• _Goal of the exercise_:
Apart from pictures, transcribe exactly each line from the one containing "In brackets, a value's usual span" through the final line of the listing below.

• _Provided data_:
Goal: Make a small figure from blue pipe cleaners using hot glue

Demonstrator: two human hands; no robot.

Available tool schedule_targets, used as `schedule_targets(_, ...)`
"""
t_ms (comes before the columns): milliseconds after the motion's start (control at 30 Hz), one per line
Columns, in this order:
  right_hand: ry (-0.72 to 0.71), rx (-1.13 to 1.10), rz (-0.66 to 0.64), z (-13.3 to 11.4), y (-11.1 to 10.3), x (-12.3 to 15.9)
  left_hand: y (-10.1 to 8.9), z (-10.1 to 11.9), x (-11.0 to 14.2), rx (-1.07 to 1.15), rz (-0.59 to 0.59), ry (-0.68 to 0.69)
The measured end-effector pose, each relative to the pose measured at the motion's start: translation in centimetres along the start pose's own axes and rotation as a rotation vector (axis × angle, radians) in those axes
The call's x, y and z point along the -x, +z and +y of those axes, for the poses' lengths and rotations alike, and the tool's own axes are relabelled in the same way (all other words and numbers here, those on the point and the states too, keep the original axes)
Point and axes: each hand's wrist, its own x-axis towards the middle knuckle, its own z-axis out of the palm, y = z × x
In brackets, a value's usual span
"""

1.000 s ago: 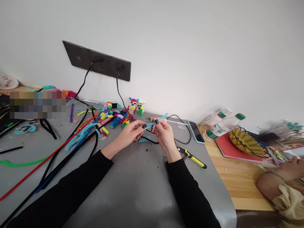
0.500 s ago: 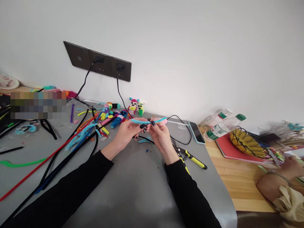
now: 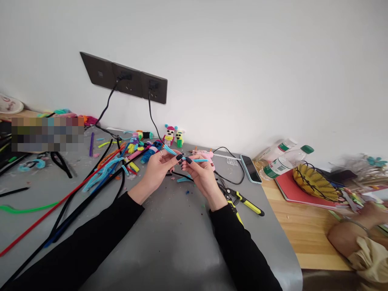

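My left hand and my right hand meet above the grey table, both pinching one short light-blue pipe cleaner. The pipe cleaner is bent at the middle where my fingertips touch; one end points up-left past my left fingers, the other runs right past my right fingers. A pink glue gun lies just behind my right hand. Both sleeves are black.
Loose pipe cleaners in many colours and small pipe-cleaner figures lie left and behind. Yellow-handled pliers, a phone, black cables, two water bottles and a red book sit right. Another person's arm rests at the far right.
The blue pipe cleaner went from straight and level between my hands to bent at the middle. My hands moved slightly closer together and a little left.
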Motion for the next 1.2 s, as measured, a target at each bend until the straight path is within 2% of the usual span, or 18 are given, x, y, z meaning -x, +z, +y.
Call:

• _Task answer_:
In brackets, a value's usual span
"""

1.000 s ago: 
0.500 s ago: 
now: 

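My left hand and my right hand meet above the grey table, both pinching one short light-blue pipe cleaner. The pipe cleaner is bent at the middle where my fingertips touch; one end points up-left past my left fingers, the other runs right past my right fingers. A pink glue gun lies just behind my right hand. Both sleeves are black.
Loose pipe cleaners in many colours and small pipe-cleaner figures lie left and behind. Yellow-handled pliers, a phone, black cables, two water bottles and a red book sit right. Another person's arm rests at the far right.
The blue pipe cleaner went from straight and level between my hands to bent at the middle. My hands moved slightly closer together and a little left.
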Motion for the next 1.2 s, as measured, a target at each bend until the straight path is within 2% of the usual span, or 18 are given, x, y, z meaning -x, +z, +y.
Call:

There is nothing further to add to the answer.